To paraphrase the question, what are the one bits in the binary representation of r (after the binary point)? N is the 'precision', if you like.
In Cish pseudo-code
for (int i=0; i<N; i++) {
if (r>V[i]) {
print(i);
r -= V[i];
}
}
You could add an extra test for r == 0 to terminate the loop early.
Note that this gives the least binary number closest to 'r', i.e. the one closer to zero if there are two equally 'right' answers.

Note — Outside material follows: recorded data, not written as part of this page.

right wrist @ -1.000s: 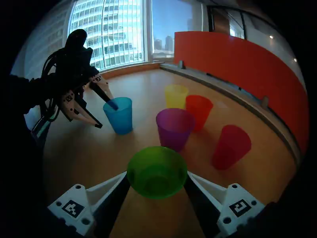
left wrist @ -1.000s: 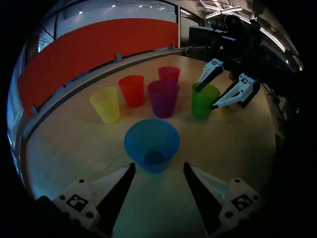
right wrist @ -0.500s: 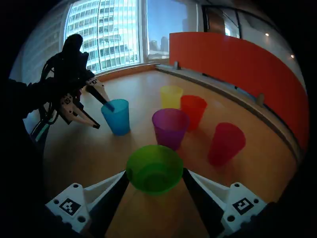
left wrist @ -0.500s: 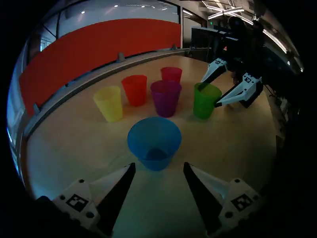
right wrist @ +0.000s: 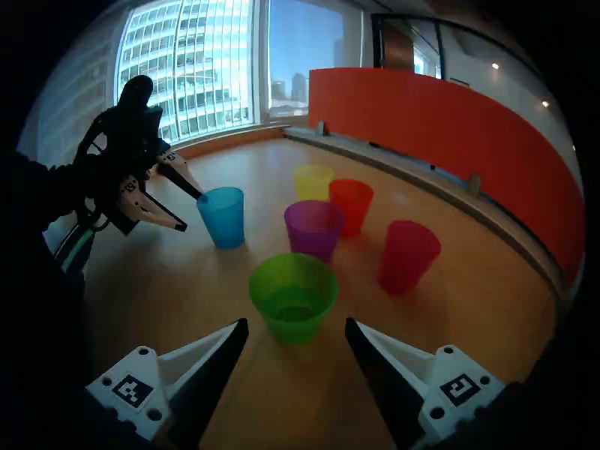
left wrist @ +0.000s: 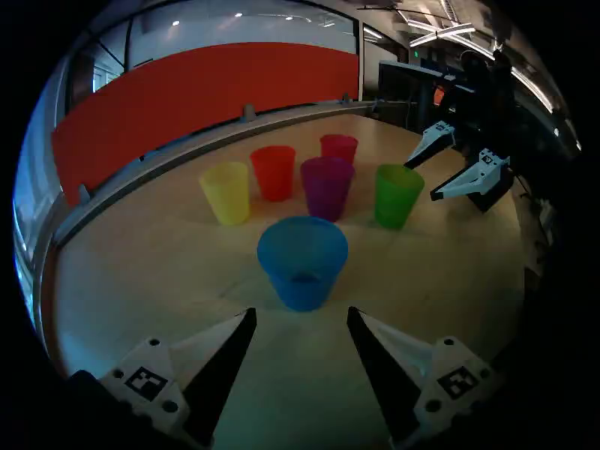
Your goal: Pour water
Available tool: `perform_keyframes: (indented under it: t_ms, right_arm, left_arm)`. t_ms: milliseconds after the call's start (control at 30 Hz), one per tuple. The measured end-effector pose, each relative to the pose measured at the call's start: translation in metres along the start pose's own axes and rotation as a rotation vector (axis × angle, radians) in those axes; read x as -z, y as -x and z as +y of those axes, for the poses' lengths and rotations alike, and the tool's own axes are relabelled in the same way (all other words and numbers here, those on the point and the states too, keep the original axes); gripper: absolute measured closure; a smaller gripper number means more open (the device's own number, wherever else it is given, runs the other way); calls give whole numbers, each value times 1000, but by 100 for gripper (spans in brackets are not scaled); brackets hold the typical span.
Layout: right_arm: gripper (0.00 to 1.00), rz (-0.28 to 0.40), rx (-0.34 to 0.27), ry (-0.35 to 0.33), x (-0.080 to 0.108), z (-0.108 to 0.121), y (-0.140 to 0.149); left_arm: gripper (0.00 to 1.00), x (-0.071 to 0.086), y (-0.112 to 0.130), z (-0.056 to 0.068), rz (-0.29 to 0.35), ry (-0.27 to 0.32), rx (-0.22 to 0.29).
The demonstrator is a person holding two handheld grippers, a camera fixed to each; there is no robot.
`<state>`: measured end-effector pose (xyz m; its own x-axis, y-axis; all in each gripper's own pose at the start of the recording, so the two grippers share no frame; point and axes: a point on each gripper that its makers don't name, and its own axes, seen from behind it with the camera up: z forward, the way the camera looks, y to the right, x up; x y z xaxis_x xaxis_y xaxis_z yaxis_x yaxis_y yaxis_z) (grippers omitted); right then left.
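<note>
White gripper (left wrist: pixel 301 310) with black-lined insides and square markers (left wrist: pixel 145 382).

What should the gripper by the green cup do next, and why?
Probably ease the right gripper forward until the green cup sits between its open fingers. The cup stands upright on the table just ahead of the fingertips and nothing grips it. Pouring likely needs a cup held first.
</note>
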<state>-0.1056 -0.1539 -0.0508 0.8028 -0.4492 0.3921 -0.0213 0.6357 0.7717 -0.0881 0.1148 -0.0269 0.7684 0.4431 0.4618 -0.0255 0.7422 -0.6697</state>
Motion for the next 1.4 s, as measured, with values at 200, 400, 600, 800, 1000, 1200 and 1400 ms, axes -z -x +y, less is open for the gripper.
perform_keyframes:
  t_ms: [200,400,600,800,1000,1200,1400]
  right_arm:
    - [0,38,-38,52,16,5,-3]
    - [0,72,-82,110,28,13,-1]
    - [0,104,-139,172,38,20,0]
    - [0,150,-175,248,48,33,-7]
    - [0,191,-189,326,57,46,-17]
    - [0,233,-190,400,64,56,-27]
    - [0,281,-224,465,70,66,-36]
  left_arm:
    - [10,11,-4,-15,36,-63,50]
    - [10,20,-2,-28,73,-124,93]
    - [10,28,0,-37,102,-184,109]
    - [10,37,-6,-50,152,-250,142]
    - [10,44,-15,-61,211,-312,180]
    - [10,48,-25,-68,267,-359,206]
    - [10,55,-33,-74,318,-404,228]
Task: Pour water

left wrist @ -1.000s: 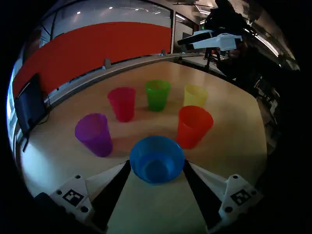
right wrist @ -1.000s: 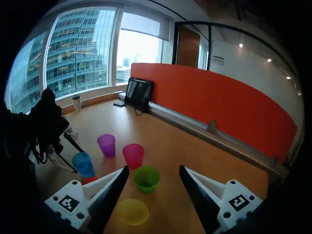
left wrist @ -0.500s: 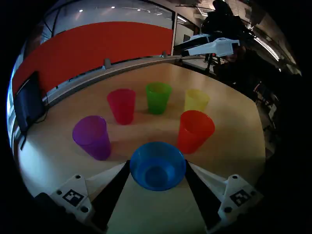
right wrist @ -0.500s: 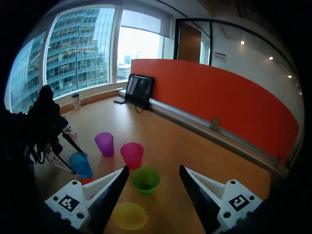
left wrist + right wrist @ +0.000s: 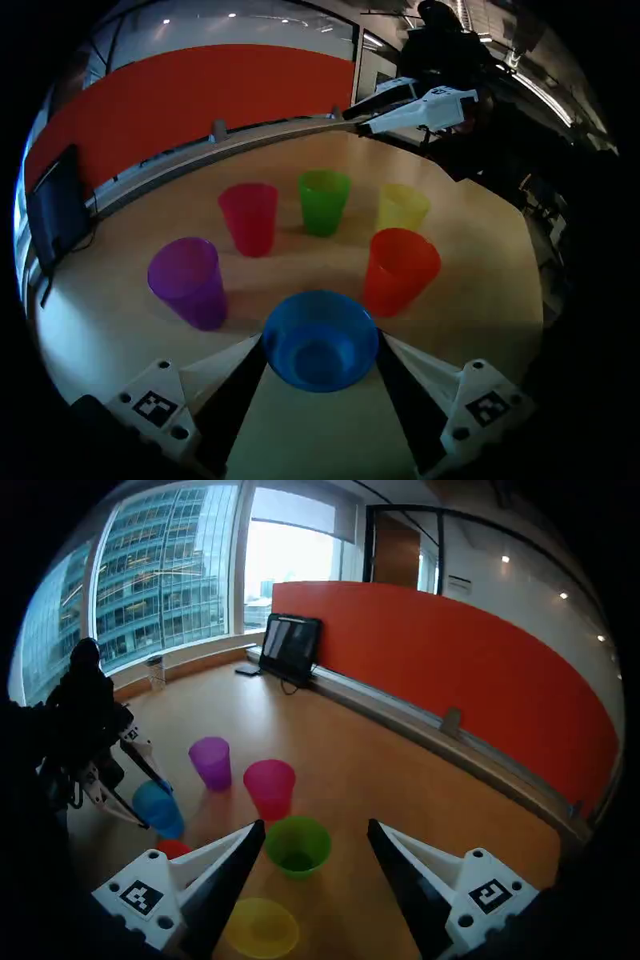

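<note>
My left gripper (image 5: 320,360) is shut on a blue cup (image 5: 321,344), its two fingers pressing on the cup's sides just above the wooden table (image 5: 480,272). I cannot tell if the cup holds water. Beyond it stand purple (image 5: 188,282), pink (image 5: 250,218), green (image 5: 323,200), yellow (image 5: 402,206) and orange (image 5: 398,269) cups in a ring. My right gripper (image 5: 316,852) hangs open above the green cup (image 5: 298,846) and yellow cup (image 5: 260,928), holding nothing. In the right gripper view the left gripper (image 5: 152,804) grips the blue cup (image 5: 160,814) at the left. The right gripper (image 5: 366,118) hovers over the far table edge.
A dark monitor (image 5: 291,646) stands at the table's far end, in front of an orange partition (image 5: 480,680). Large windows (image 5: 160,584) lie behind. A person in dark clothes (image 5: 488,120) holds the right gripper. Bare tabletop lies to the right of the cups (image 5: 448,816).
The right gripper has come lower and closer over the yellow and green cups. The left gripper, still holding the blue cup, has barely shifted.
</note>
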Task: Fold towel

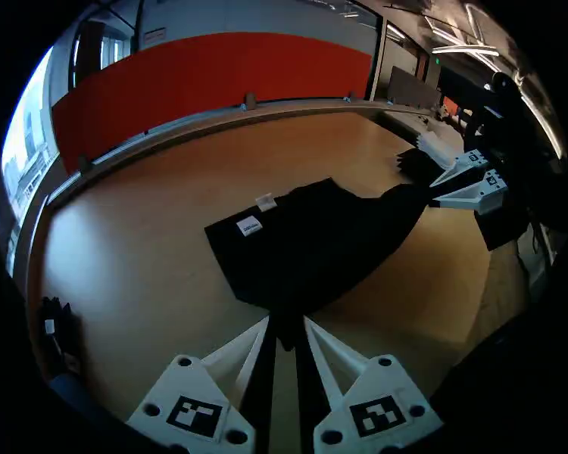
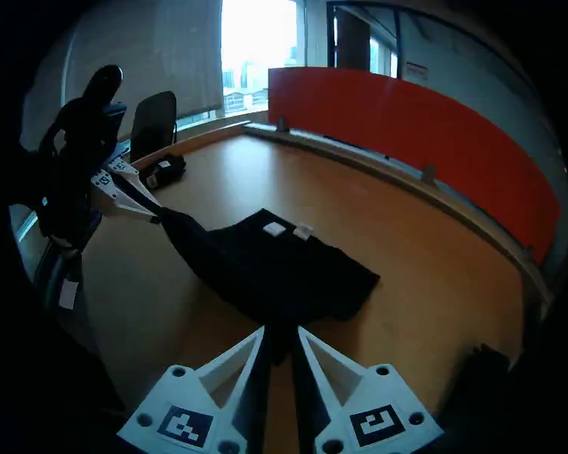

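Note:
A black towel (image 1: 322, 242) with two white tags lies on the wooden table (image 1: 148, 250), its two near corners lifted. My left gripper (image 1: 287, 324) is shut on one corner at the bottom of the left gripper view. Far to the right there, my right gripper (image 1: 434, 194) pinches the other corner, pulling the edge taut. In the right gripper view the towel (image 2: 276, 272) spreads mid-table, the right gripper (image 2: 281, 331) is shut on its corner, and the left gripper (image 2: 157, 216), held by a dark-sleeved person, grips the far corner at left.
An orange partition (image 1: 208, 76) runs along the table's far edge. A dark folded stack (image 1: 416, 163) lies near the right gripper, and a small dark bundle (image 2: 163, 170) by the office chairs (image 2: 154, 113). Another dark object (image 1: 57, 325) sits at the table's edge.

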The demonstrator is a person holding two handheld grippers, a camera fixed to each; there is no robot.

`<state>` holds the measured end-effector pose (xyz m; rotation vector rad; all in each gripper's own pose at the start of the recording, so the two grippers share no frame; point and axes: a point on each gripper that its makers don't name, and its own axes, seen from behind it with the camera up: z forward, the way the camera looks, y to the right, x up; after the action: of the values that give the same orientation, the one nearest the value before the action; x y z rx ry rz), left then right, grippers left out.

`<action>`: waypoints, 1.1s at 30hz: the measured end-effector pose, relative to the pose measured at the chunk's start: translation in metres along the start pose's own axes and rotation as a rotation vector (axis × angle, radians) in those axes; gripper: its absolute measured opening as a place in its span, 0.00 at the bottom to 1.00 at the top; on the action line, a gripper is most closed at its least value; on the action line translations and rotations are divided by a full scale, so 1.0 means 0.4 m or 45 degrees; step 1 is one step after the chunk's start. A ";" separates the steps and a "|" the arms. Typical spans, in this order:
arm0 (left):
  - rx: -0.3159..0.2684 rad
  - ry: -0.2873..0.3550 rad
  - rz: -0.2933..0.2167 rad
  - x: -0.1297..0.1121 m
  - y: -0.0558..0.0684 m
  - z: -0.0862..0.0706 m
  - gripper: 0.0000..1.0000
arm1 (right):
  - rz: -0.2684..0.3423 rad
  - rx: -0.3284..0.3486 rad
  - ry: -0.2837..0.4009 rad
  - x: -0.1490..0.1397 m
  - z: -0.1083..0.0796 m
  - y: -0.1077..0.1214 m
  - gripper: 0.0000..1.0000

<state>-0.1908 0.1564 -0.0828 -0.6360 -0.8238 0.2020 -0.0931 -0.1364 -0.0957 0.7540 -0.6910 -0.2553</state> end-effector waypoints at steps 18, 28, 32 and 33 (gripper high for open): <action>-0.037 -0.016 -0.005 0.002 0.046 -0.064 0.16 | -0.011 0.013 0.011 0.029 -0.071 -0.024 0.16; -0.031 -0.018 -0.004 0.003 0.054 -0.078 0.16 | -0.017 0.019 0.006 0.029 -0.076 -0.028 0.16; -0.030 -0.013 -0.018 0.006 0.051 -0.075 0.16 | -0.023 0.016 0.006 0.033 -0.075 -0.025 0.16; -0.033 -0.011 -0.021 0.009 0.051 -0.076 0.16 | -0.025 0.016 0.006 0.035 -0.075 -0.024 0.16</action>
<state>-0.1644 0.1606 -0.1082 -0.6533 -0.8409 0.1796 -0.0628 -0.1332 -0.1114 0.7732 -0.6817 -0.2670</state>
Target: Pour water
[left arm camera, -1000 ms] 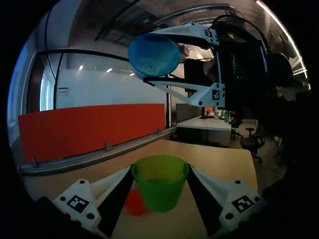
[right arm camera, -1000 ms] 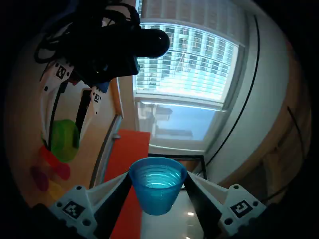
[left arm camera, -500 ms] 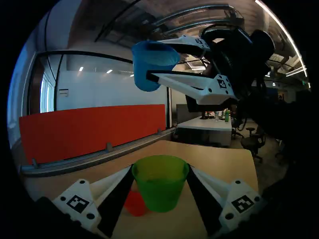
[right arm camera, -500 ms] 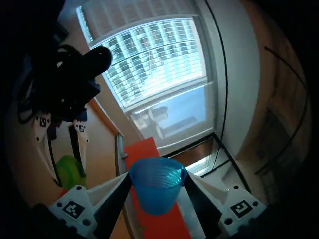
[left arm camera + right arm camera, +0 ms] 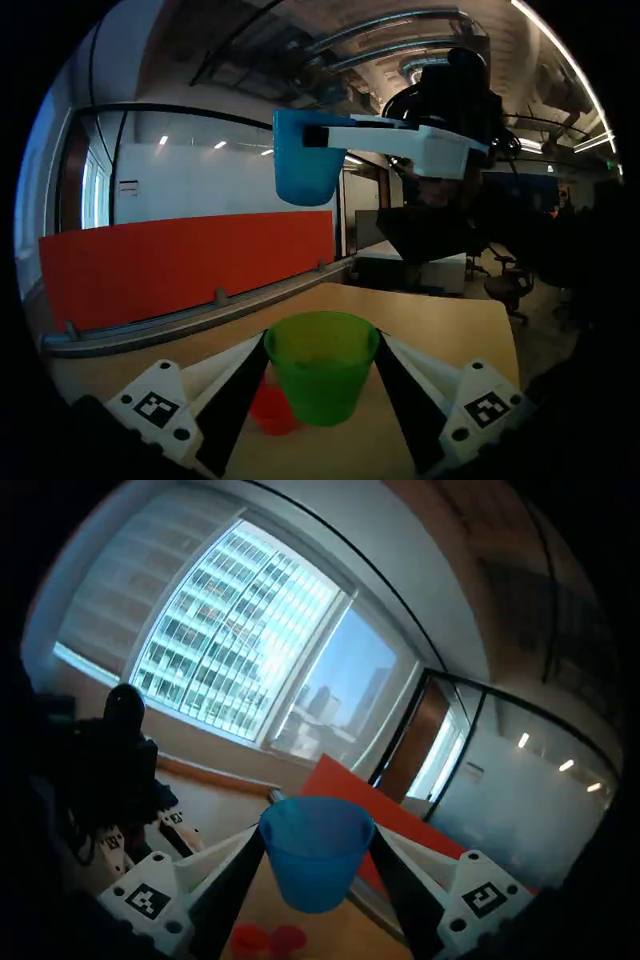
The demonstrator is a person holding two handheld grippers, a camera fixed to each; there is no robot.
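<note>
My left gripper (image 5: 322,340) is shut on a green cup (image 5: 322,376), upright just above the wooden table (image 5: 448,320). High over it hangs a blue cup (image 5: 306,164), upright, with my right gripper (image 5: 316,136) shut on it and seen side-on. In the right gripper view the blue cup (image 5: 316,852) sits between the right gripper's (image 5: 316,832) fingers, rim up; its inside is hidden. The left gripper (image 5: 156,844) shows low at the left there, with a dark hand and cables behind it.
A red cup (image 5: 272,410) stands on the table just behind the green one. Two small red cups (image 5: 268,940) lie below the blue cup. An orange partition (image 5: 184,256) runs along the table's far edge. Office chairs (image 5: 512,288) stand off to the right.
The right gripper has rolled back from a tipped pose, so the blue cup went from mouth-sideways to upright. The left gripper and green cup have stayed put.
</note>
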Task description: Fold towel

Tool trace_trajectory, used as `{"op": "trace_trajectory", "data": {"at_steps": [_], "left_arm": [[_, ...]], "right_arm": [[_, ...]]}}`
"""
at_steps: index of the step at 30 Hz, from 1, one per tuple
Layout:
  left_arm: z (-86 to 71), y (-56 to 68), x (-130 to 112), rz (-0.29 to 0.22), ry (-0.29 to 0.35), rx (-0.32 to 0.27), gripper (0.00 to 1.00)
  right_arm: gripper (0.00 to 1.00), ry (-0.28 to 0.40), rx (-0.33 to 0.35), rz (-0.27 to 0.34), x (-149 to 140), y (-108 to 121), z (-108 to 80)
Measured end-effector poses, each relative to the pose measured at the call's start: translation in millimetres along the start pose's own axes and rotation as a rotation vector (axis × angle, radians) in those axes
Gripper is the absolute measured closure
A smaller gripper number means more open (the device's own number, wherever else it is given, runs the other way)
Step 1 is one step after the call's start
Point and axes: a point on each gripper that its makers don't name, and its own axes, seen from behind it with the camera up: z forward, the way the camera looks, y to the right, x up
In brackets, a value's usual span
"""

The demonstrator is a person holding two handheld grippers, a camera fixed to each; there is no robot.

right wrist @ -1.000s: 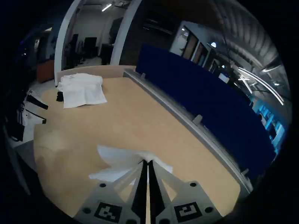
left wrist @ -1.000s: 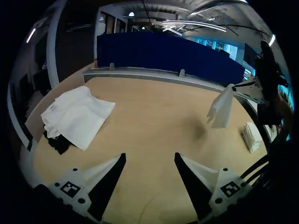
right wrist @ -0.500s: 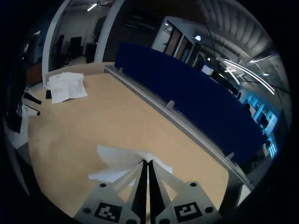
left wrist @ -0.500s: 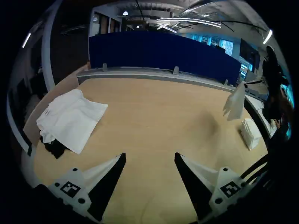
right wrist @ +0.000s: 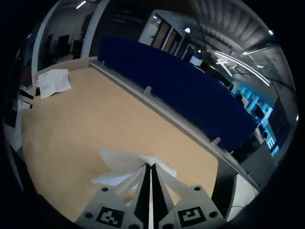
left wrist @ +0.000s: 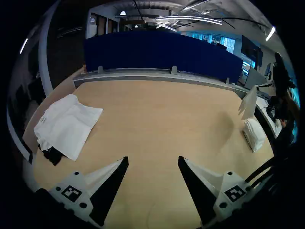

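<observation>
**A:** Claws first: how many, and how do they stand?

**B:** Two, each with two pointed fingers. The left claw [left wrist: 152, 158] is released, its fingers spread wide with nothing between them, over bare table [left wrist: 160, 110]. The right claw [right wrist: 149, 166] is clenched, both fingers pressed together on one white towel [right wrist: 124, 164].

**A:** What is that cloth like?

**B:** Thin and soft, bunched into loose folds that fan out left of the right claw's tips. In the left gripper view the towel [left wrist: 248, 107] hangs limp, far off to the right of the left claw.

**A:** Anything else made of fabric?

**B:** One neat folded white stack [left wrist: 254, 134] sits just beneath the hanging towel, near the table's right edge. Ahead and to the left of the left claw lies one rumpled white heap [left wrist: 66, 122]. One dark cloth [left wrist: 51, 154] pokes out from under its near corner.

**A:** And the table?

**B:** One, smooth pale wood with a rounded edge. Beyond its far side runs one long dark blue partition [left wrist: 160, 49] above a grey rail [left wrist: 152, 75].
</observation>
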Motion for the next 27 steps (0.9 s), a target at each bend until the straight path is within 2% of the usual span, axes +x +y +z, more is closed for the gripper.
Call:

If the Nth digit was a one, you'll need to add '1' to the 'binary' number obtained and check both against the original 'r'. (Hint: construct vectors a[N], b[N] of 'bits', set '1' bits instead of 'print'ing above. Set b = a and do a manual add, digit by digit from the end of 'b' until you stop carrying. Convert to double and choose whichever is closer.
Note that a[] <= r <= a[] + 1/2^N and that b[] = a[] + 1/2^N.
The 'least number of indexes [sic]' is a red-herring.